Beginning with the line that contains "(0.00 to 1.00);", copy each subsequent line of the data below through the last one, including both ends but not the pictures.

Input data Block Start

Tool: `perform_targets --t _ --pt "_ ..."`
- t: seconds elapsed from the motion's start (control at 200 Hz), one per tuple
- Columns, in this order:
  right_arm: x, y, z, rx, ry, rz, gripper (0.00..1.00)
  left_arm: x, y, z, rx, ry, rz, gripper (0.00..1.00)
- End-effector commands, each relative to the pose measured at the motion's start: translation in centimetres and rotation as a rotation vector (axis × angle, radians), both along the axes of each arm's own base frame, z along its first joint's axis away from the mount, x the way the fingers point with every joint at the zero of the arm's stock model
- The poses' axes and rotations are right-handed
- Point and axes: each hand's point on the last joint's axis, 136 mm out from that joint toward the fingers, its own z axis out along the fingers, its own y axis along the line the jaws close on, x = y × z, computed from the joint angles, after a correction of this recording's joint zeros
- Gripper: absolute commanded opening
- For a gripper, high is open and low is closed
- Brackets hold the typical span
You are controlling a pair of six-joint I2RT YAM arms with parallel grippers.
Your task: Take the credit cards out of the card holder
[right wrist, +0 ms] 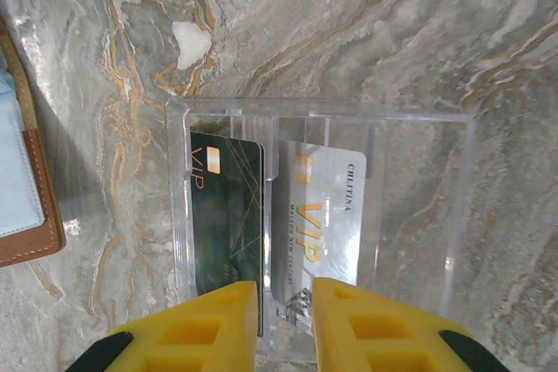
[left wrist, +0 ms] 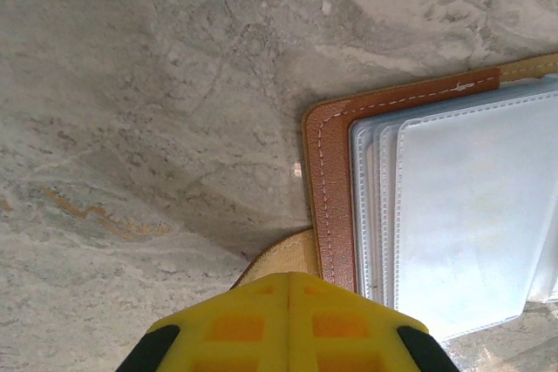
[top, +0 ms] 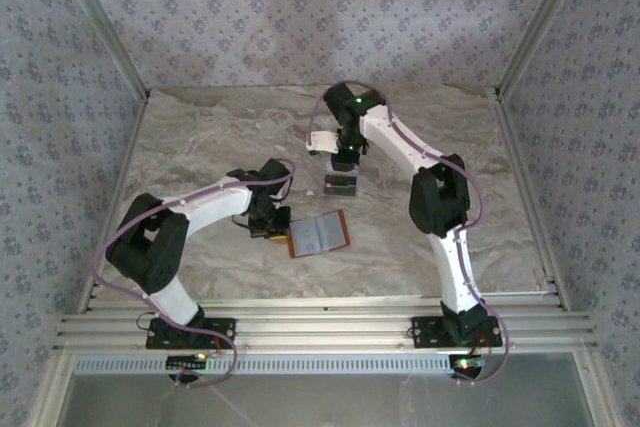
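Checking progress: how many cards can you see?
2. A dark card sits in one slot of the clear rack, a silver card in the slot beside it. Others may be hidden in the wallet.

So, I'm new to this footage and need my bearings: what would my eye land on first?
The brown card holder lies open in the middle of the marble table, with the left gripper shut on its side tab. Just beyond it, a clear rack holds a dark card and a silver card, with the right gripper open right over them.
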Motion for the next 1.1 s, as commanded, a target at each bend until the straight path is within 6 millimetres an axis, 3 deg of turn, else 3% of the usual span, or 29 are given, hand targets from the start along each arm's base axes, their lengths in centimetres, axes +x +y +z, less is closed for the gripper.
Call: perform_targets --t 0.0,0.185,0.435,0.78,1.094 --pt "0.2 0.4 2.1 0.049 -0.060 -0.040 0.24 -0.2 0.3 0.2 -0.005 0.002 0.005 0.08" --pt "-0.4 1.3 3.6 0.219 -0.030 -0.263 0.22 0.2 -1.0 -0.4 -0.121 0.010 0.036 0.06" --pt "-2.1 2.6 4.8 0.471 0.074 -0.598 0.16 -0.1 -0.9 -1.8 -0.122 0.038 0.040 0.06" --pt "-6.3 3.0 1.4 0.573 0.447 -1.069 0.04 0.1 -1.1 -2.7 -0.122 0.050 0.027 0.06" --pt "-11.0 4.6 0.1 0.557 0.587 -1.210 0.04 0.0 -1.0 -3.0 -0.119 0.056 0.021 0.05"
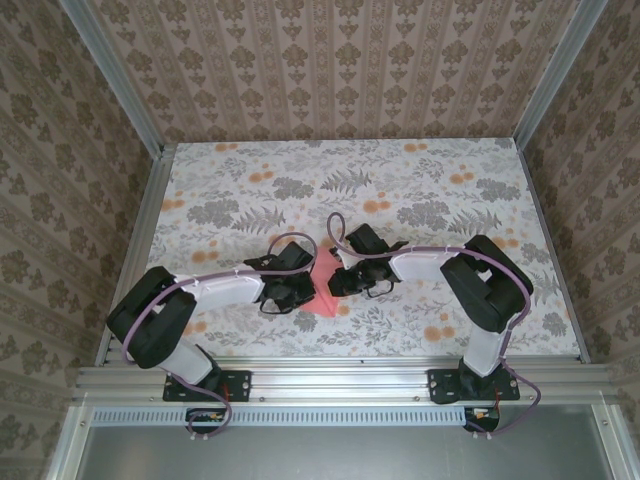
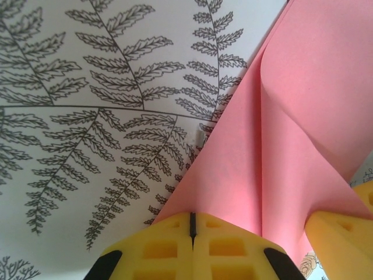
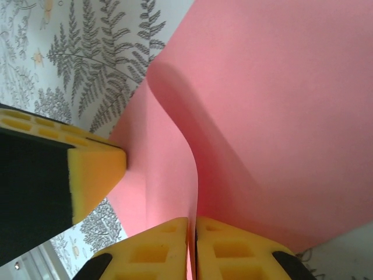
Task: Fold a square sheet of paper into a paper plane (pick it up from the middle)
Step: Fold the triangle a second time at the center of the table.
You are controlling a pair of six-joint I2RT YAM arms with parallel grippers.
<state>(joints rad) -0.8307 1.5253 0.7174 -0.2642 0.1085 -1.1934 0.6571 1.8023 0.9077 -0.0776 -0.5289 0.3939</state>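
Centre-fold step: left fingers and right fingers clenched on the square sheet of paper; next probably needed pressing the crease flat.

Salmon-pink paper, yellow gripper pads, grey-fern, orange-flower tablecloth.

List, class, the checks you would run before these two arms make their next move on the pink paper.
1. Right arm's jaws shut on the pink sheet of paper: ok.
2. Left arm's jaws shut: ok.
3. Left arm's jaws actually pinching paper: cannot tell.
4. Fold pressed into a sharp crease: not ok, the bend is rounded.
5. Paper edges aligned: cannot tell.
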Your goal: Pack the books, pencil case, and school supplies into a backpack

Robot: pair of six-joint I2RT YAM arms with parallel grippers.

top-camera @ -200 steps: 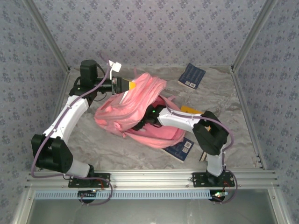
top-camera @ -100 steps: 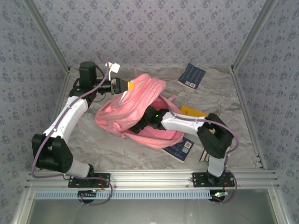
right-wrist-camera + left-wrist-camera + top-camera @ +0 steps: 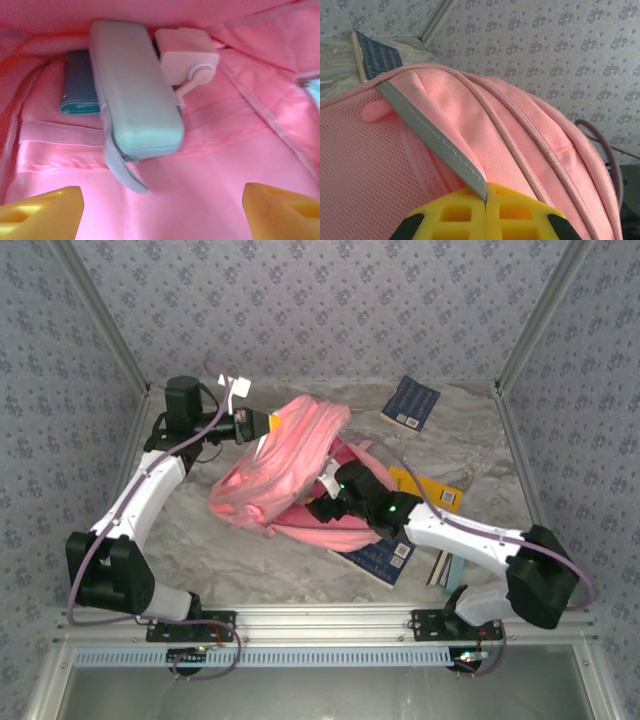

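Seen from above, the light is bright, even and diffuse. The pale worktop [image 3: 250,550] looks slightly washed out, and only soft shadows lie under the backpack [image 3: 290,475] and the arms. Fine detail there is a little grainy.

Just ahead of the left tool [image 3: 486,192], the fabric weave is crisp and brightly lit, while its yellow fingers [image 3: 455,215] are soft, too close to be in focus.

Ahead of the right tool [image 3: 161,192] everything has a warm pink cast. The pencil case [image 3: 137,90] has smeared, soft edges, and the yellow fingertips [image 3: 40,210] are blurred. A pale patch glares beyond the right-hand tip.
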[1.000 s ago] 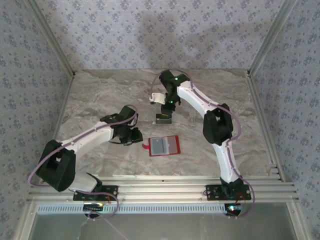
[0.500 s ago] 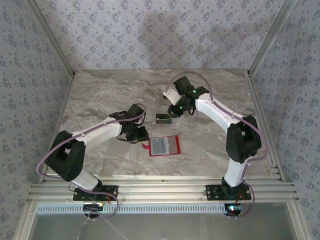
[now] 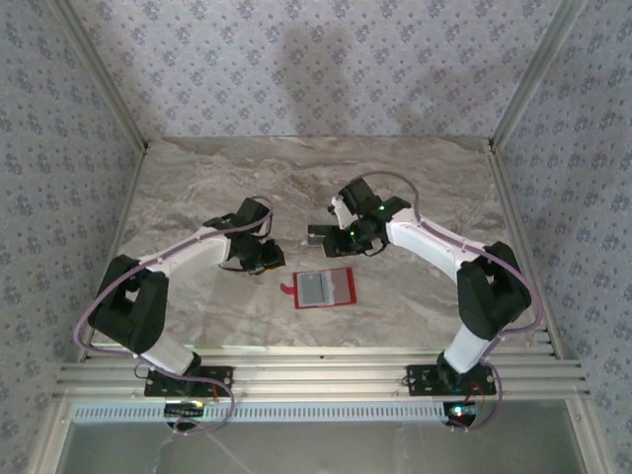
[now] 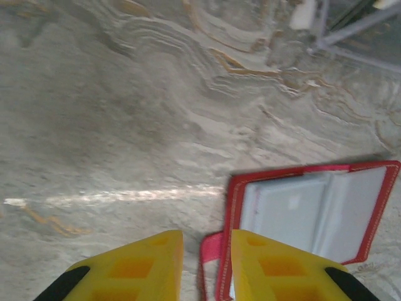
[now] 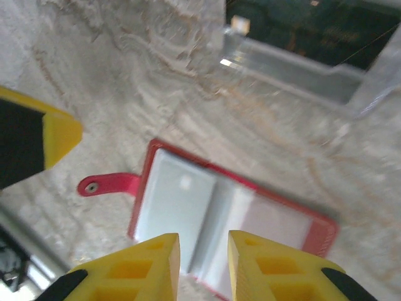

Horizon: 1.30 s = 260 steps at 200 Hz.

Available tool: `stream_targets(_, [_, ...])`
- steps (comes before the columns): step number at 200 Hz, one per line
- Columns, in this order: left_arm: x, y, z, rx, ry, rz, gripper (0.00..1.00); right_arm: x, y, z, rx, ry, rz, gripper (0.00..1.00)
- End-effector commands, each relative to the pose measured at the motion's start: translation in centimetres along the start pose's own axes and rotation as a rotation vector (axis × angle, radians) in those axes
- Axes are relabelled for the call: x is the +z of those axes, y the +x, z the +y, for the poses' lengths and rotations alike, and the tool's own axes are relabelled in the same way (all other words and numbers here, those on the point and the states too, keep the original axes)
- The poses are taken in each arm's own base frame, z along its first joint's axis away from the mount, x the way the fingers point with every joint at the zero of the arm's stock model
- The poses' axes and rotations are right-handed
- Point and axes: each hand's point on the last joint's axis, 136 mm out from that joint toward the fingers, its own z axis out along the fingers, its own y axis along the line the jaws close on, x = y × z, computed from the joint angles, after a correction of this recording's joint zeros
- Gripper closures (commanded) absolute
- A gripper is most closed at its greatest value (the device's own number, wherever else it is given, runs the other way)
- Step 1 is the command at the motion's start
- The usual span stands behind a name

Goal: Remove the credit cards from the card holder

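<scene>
Comparing with half a second ago, the right arm has folded lower and nearer, bringing its end effector (image 5: 203, 243) closer to the card holder (image 3: 326, 288); the left end effector (image 4: 207, 243) has drawn back slightly to the left; the holder and the credit cards (image 3: 317, 235) have not shifted. The holder lies flat and open on the marble tabletop (image 3: 197, 178), near its middle, clear pockets facing up; its long axis runs left to right across the tabletop, tilted a little; its red side tab (image 3: 286, 289) points left, toward the left arm. The cards sit just behind the holder, apart from it, partly under the right arm's wrist. Both end effectors are drawn in narrow, a slim gap between the yellow fingers (image 5: 131, 263), holding nothing; the tab shows in the left one's gap.
</scene>
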Motion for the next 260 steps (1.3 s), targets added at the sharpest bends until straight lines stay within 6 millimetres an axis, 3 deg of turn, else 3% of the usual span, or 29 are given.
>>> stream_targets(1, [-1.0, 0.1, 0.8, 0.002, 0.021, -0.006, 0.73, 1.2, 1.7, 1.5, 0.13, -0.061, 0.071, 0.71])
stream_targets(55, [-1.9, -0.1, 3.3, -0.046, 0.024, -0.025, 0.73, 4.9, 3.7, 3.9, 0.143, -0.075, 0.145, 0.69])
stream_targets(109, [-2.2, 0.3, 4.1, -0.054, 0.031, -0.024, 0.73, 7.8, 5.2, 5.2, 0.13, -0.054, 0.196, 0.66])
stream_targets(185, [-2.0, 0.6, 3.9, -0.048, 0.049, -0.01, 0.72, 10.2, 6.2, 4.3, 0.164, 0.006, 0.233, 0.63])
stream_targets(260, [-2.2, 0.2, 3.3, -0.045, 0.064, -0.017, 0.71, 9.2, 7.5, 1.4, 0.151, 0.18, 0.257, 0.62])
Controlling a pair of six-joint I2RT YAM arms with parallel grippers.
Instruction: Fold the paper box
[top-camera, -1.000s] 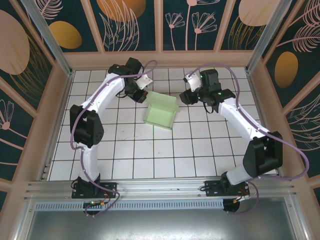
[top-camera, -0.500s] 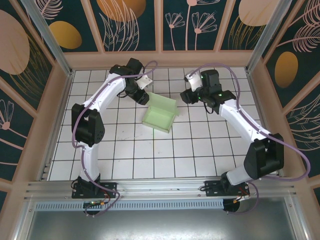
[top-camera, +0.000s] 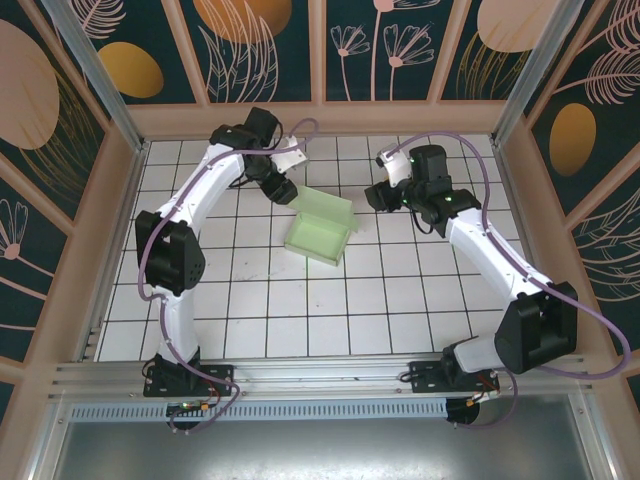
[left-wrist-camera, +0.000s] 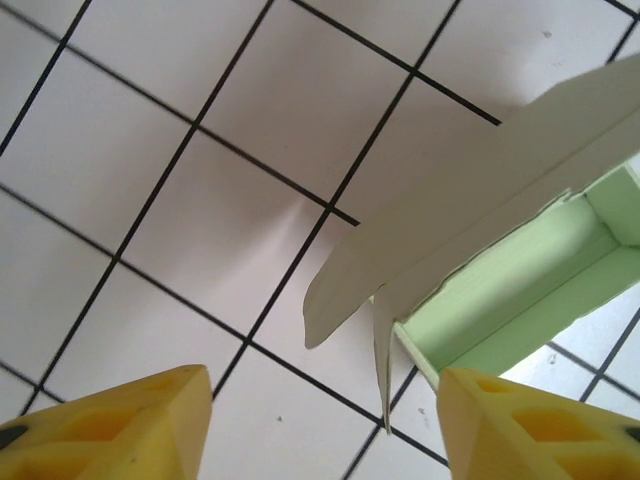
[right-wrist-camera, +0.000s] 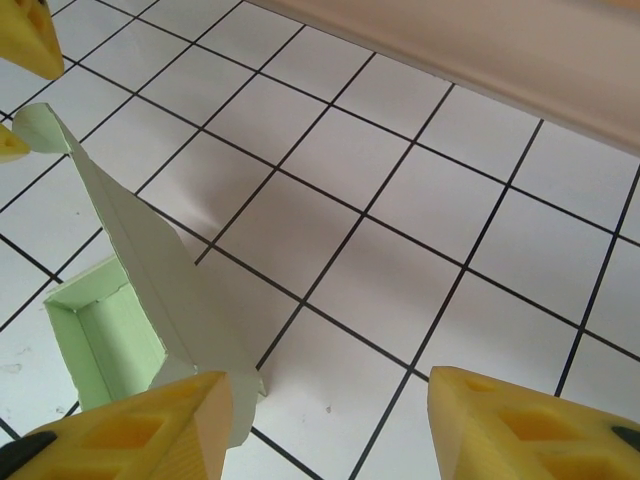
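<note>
Paper box (top-camera: 320, 232) sits past mid-tabletop (top-camera: 270, 310), toward the far edge, roughly centred. Walls are up; lid flap (top-camera: 328, 204) on its far side stands raised, not closed. Risk, my read: the card is thin and nothing pins it, so a one-sided push on the lid likely slides or spins the box, or creases the flap instead of hinging it. Just beyond, left gripper (top-camera: 283, 190) at the box's far-left corner, jaws apart, empty, clear of the card. Right gripper (top-camera: 377, 195) off the far-right corner, jaws apart, empty; flap passes close by one finger (right-wrist-camera: 130, 435), contact can't tell.
</note>
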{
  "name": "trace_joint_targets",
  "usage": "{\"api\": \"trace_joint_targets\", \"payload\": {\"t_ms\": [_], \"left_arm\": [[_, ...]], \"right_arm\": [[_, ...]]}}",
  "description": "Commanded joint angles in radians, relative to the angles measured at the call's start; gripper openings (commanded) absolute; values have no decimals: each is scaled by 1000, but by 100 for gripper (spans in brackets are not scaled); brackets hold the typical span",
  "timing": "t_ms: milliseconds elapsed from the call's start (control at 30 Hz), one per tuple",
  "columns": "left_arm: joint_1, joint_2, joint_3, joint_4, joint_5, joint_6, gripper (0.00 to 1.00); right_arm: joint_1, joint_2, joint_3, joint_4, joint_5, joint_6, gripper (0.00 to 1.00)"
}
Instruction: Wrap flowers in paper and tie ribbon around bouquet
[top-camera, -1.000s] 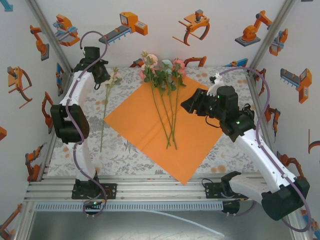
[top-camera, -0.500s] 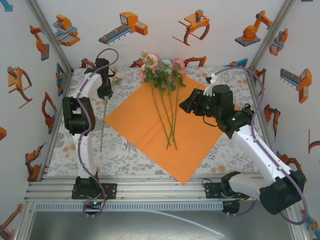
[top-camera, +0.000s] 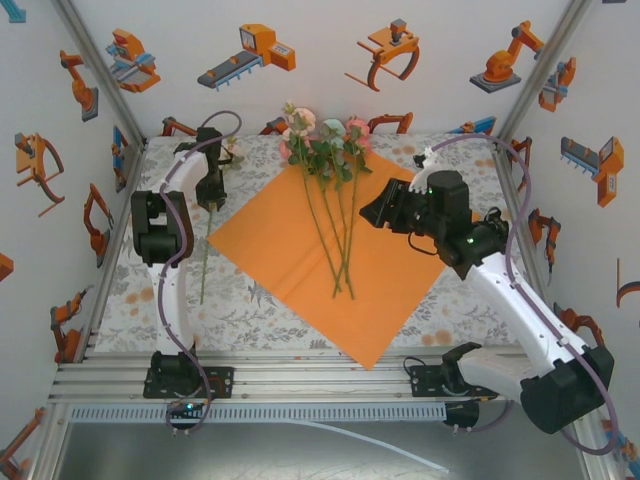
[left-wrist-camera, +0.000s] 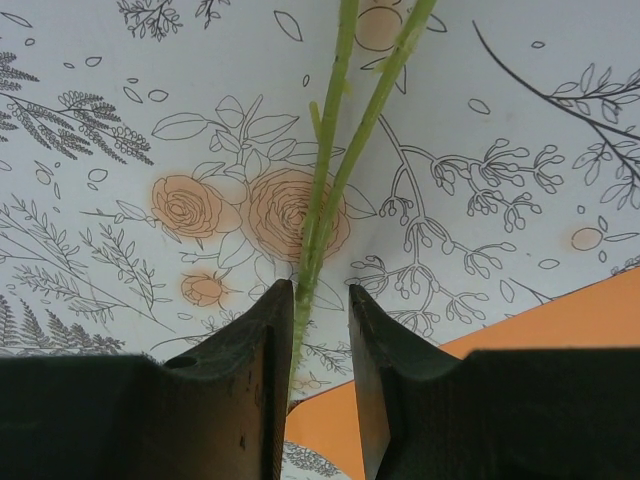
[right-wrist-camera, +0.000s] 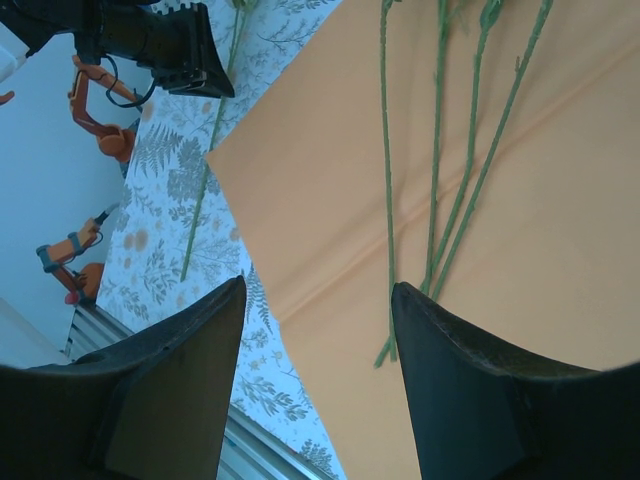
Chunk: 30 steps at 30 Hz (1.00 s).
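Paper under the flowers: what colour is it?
The paper is plain bright orange, clearest in the top view.

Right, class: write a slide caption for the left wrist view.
Left fingers straddle a green flower stem over the floral tablecloth, beside the orange paper.

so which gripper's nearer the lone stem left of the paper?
Left. The left gripper straddles the stem; the right gripper hangs over the paper, past the other flowers.

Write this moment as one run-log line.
left fingers: astride lone green flower stem | right fingers: open over bright orange paper sheet | pink-white roses: on sheet, unwrapped
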<state>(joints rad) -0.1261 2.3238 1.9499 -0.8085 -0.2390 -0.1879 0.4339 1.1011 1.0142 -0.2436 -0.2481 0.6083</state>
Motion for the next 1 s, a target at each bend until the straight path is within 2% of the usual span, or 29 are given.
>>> {"api": "trace_joint_targets", "payload": {"t_ms": [0,367,567,800,967], "left_arm": [[15,8,-19,-32,2,22,32],[59,39,-43,-53,121,47,26],[83,55,-39,-66,166,46,16],[99,-37,-23,-31,185,61,2],[100,-135,4,-3,189,56,0]], "right_arm": [[6,-30,26,-13,9,-16,56],[6,-32,33,-26,9,-15,56],[6,-23,53,-37,3,-18,56],[6,-12,81,-50,-5,-35,56],[7,-10,73,-37,-10,-30,56]]}}
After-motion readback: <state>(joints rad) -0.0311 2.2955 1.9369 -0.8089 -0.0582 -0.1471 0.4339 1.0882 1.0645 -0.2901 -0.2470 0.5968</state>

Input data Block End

▶ **Output of the exercise**
  "columns": "left_arm: joint_1, joint_2, joint_3, joint_4, joint_5, joint_6, gripper (0.00 to 1.00); right_arm: joint_1, joint_2, joint_3, joint_4, joint_5, joint_6, gripper (0.00 to 1.00)"
}
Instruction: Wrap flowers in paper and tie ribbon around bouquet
[top-camera, -1.000s] 
[top-camera, -0.500s] 
[top-camera, +0.000s] 
[left-wrist-camera, +0.000s] 
[right-wrist-camera, +0.000s] 
Chunk: 30 steps at 30 Hz (1.00 s).
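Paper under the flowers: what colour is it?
The paper is plain bright orange, clearest in the top view.

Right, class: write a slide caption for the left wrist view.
Left fingers straddle a green flower stem over the floral tablecloth, beside the orange paper.

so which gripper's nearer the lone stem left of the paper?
Left. The left gripper straddles the stem; the right gripper hangs over the paper, past the other flowers.

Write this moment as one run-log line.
left fingers: astride lone green flower stem | right fingers: open over bright orange paper sheet | pink-white roses: on sheet, unwrapped
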<state>(joints rad) -0.1261 2.3238 1.9499 -0.8085 -0.2390 -0.1879 0.4339 1.1011 1.0142 -0.2436 -0.2481 0.6083</state>
Motion for the next 1 s, a target at each bend until the straight path is within 2% of the usual span, or 29 are given.
>>> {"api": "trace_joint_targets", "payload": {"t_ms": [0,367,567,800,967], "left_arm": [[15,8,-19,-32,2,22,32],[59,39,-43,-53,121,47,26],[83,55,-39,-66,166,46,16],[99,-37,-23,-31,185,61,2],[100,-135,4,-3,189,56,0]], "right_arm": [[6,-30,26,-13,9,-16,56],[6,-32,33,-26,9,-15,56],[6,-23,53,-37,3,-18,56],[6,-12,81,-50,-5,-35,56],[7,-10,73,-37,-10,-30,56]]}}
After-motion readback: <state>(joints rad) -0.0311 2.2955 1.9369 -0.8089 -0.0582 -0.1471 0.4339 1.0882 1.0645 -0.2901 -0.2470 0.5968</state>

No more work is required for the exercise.